#### What you are asked to do
Check each line of the entries below for the string "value" and state how many lines have it, with no other text.

#### Material for this exercise
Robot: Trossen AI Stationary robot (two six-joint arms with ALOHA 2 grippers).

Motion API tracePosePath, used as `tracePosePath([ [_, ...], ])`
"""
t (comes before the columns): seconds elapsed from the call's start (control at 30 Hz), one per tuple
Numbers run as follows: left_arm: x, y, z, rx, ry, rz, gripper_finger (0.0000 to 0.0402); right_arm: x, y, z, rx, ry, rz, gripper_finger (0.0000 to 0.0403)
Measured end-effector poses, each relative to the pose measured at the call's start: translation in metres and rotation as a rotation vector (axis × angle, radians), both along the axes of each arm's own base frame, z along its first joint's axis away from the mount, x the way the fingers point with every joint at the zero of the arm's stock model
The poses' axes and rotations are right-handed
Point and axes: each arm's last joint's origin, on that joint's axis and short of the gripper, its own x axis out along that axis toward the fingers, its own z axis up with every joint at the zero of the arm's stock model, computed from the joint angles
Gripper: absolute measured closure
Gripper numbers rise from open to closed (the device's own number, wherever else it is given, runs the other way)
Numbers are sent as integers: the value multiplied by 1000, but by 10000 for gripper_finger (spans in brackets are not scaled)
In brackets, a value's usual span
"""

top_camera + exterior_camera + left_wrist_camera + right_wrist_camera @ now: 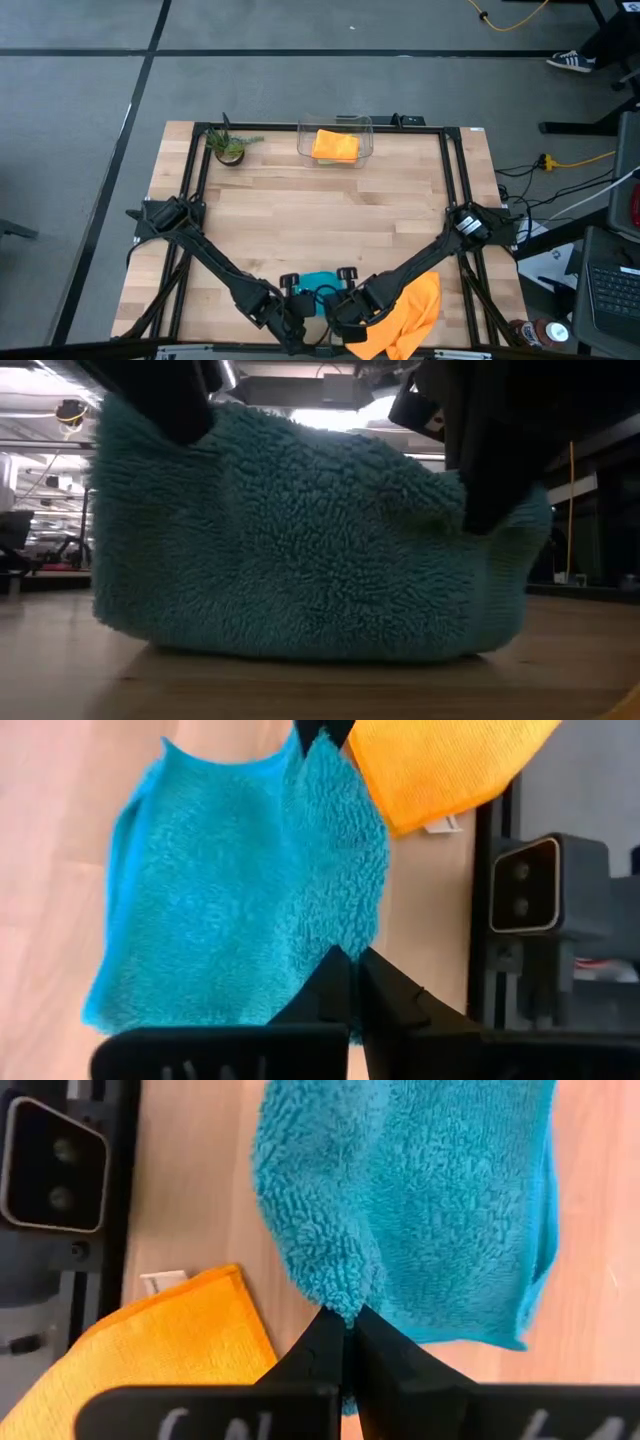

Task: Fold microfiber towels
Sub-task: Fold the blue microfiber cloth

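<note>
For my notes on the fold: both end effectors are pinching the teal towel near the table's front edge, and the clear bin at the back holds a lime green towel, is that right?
Not quite: the towel in the clear bin is an orange towel, not lime green, as the high view shows. The rest stands: the left end effector and right end effector are both shut on the teal towel near the table's front edge.

- Left arm reaches from its base diagonally inward; left tool (pixel 292 312) is low, fingers pinched together on teal towel (pixel 240 890).
- Right arm mirrors it; right tool (pixel 338 310) sits just beside the left one, fingers likewise clamped on the towel's neighbouring corner.
</note>
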Motion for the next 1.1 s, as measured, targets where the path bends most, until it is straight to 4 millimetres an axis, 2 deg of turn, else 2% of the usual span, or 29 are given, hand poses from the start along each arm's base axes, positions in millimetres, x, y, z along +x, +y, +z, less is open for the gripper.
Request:
tracePosePath([
  [0.17,1,-5,1,-110,35,-56,401,1,10,2,154,28,111,393],
  [0.33,2,-21,8,-223,-34,-135,401,-3,28,6,293,20,227,393],
  [0.47,0,-32,13,-273,-88,-182,401,-7,39,8,331,-5,261,393],
  [0.57,-2,-33,13,-247,-102,-166,401,-8,40,9,301,-17,251,393],
  [0.73,2,-25,12,-201,-108,-125,401,-6,34,16,175,-54,160,393],
  [0.9,0,-14,6,-136,-32,-65,401,1,18,18,13,-109,61,393],
  [1.1,-5,-6,-3,-76,20,5,401,8,-5,2,-22,-70,-39,395],
])
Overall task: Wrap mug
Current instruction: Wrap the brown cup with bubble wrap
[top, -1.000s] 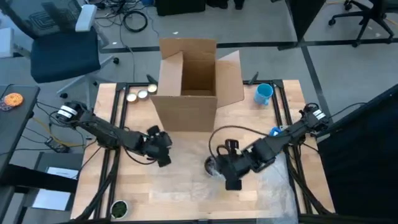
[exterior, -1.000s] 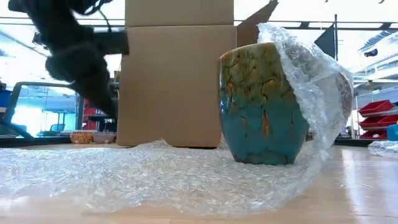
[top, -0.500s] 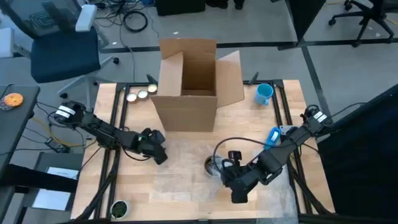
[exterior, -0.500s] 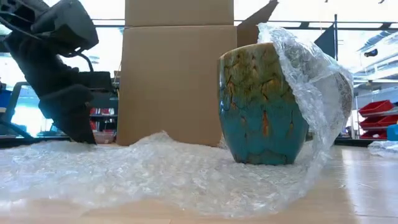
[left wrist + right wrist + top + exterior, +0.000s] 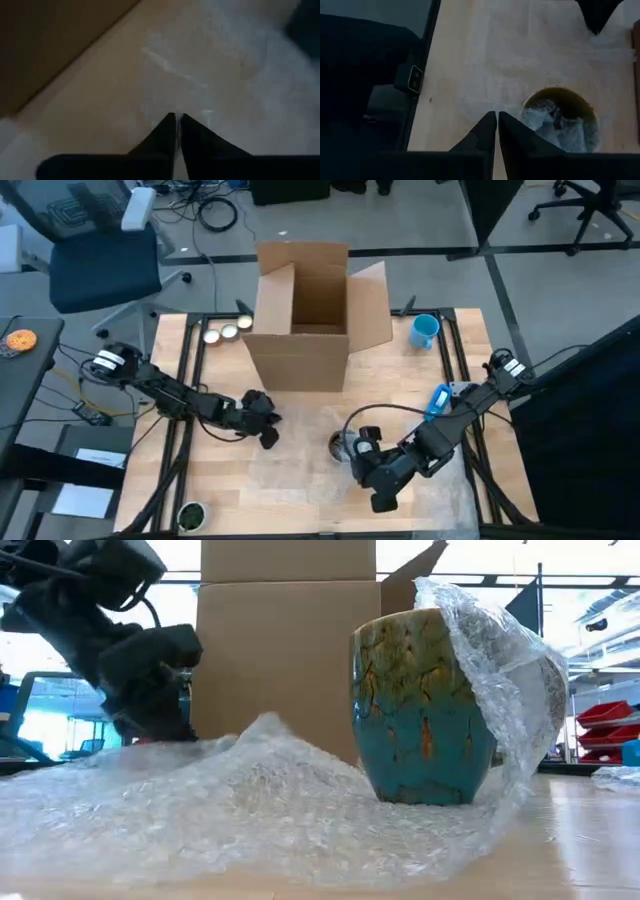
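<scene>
Nearest, the bubble wrap (image 5: 250, 810) is spread on the wooden table (image 5: 290, 505). The mug (image 5: 425, 710) stands at 5 o'clock from centre, half draped. The left gripper (image 5: 268, 436) is pinched on the wrap; the right gripper (image 5: 352, 460) is closed, its hold unclear. Beyond, a cardboard box (image 5: 315, 315) and an office chair (image 5: 105, 255) are seen.

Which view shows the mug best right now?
The low view: the mug stands upright, bubble wrap draped over one side. The right wrist view shows only its open mouth, the high view a small patch, the left wrist view nothing.
</scene>
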You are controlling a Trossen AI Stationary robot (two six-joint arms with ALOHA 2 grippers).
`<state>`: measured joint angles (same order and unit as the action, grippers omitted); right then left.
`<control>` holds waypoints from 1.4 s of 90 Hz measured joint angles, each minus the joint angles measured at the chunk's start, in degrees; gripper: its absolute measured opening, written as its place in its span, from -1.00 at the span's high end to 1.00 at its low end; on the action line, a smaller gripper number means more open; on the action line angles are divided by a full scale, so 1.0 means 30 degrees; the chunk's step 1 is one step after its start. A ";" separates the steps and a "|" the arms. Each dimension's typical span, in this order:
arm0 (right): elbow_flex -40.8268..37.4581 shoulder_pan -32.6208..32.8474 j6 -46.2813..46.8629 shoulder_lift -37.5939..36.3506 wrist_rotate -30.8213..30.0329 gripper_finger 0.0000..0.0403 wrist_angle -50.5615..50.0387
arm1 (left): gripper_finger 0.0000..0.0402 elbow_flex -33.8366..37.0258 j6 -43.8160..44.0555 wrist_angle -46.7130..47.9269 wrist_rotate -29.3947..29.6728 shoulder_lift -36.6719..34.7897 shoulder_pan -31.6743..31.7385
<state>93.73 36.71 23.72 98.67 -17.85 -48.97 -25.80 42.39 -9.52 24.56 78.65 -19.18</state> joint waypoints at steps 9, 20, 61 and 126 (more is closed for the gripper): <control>0.0000 0.0047 0.0063 0.0000 0.0000 1.00 0.0000 | 1.00 -0.0331 -0.0573 -0.1259 0.0015 0.0000 -0.0164; 0.0000 0.0148 0.0085 0.0000 0.0000 1.00 0.0000 | 1.00 -0.1423 -0.1763 -0.1479 0.0016 -0.0007 -0.0323; 0.0000 0.0153 0.0578 0.0015 -0.0590 1.00 0.0015 | 1.00 -0.5222 -0.6220 -0.2276 -0.0216 -0.0027 -0.0903; -0.0168 -0.0837 0.0844 0.0852 -0.6876 1.00 -0.3222 | 1.00 -0.5222 -0.7090 -0.6467 -0.1923 0.1776 -0.0901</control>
<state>93.23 34.20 26.25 101.23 -38.47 -58.64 -41.47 21.12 -28.92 18.79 83.98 -21.88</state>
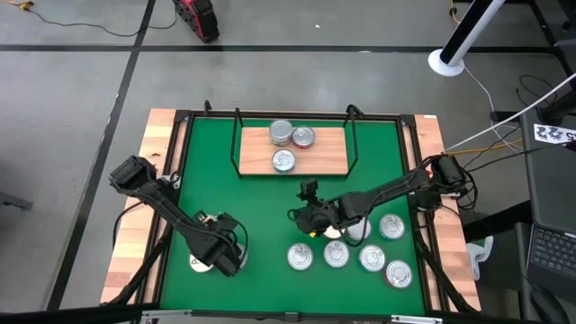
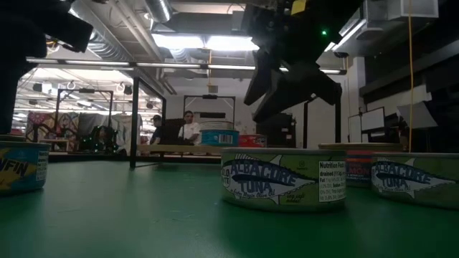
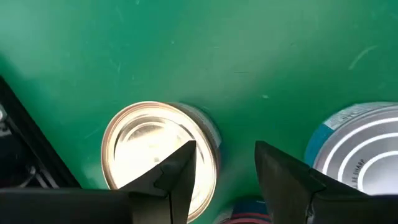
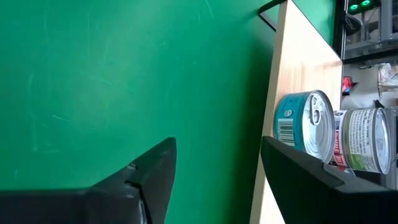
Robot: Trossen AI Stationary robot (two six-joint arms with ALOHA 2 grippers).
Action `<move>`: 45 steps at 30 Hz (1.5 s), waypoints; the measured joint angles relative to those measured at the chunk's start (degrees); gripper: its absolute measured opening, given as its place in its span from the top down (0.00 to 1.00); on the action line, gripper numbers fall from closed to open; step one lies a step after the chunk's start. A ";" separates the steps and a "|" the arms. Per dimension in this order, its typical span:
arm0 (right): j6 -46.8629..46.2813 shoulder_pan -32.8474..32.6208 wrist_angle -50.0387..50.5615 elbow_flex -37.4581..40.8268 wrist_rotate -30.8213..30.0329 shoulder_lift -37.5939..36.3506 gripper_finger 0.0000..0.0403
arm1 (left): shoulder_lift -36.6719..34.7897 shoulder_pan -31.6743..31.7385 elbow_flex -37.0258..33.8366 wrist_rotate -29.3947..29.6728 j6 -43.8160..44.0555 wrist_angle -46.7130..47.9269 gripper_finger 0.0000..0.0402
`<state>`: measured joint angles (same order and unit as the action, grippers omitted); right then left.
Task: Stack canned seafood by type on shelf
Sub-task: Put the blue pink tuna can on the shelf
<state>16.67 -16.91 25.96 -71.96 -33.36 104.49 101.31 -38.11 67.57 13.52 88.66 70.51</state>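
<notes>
Closest to the low camera sits an albacore tuna tin (image 2: pixel 283 178) on the green mat (image 2: pixel 143 215), with another of the same label (image 2: pixel 416 179) at the right edge and a yellow-lettered tin (image 2: pixel 21 166) at the left edge.

From above, 5 silver-lidded tins lie in a loose cluster on the mat's front right: 1 (image 1: pixel 300 257), a 2nd (image 1: pixel 337 255), a 3rd (image 1: pixel 372 258), a 4th (image 1: pixel 399 274) and a 5th (image 1: pixel 391 226) set a little farther back. At the front left, the left gripper (image 1: pixel 225 256) hangs over the mat with its jaws apart and nothing between them; just beside it lies a gold-lidded tin (image 3: pixel 158 152), and a silver-lidded, teal-sided tin (image 3: pixel 360 146) shows near the other finger.

Farther in, near the mat's middle, the right gripper (image 1: pixel 308 214) points toward the shelf, jaws apart and empty, above bare mat.

Beyond it, at the back of the mat, stands the shelf (image 1: pixel 328 160), a light-wood board inside black wire uprights. 3 tins rest on it: 2 touching side by side at the rear (image 1: pixel 282 133) (image 1: pixel 304 138), and 1 (image 1: pixel 283 161) nearer the front edge.

Past the tabletop (image 1: pixel 157 135), the low view shows people in the lit room behind.
</notes>
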 joint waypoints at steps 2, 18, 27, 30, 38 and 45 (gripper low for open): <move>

#### Exercise answer
2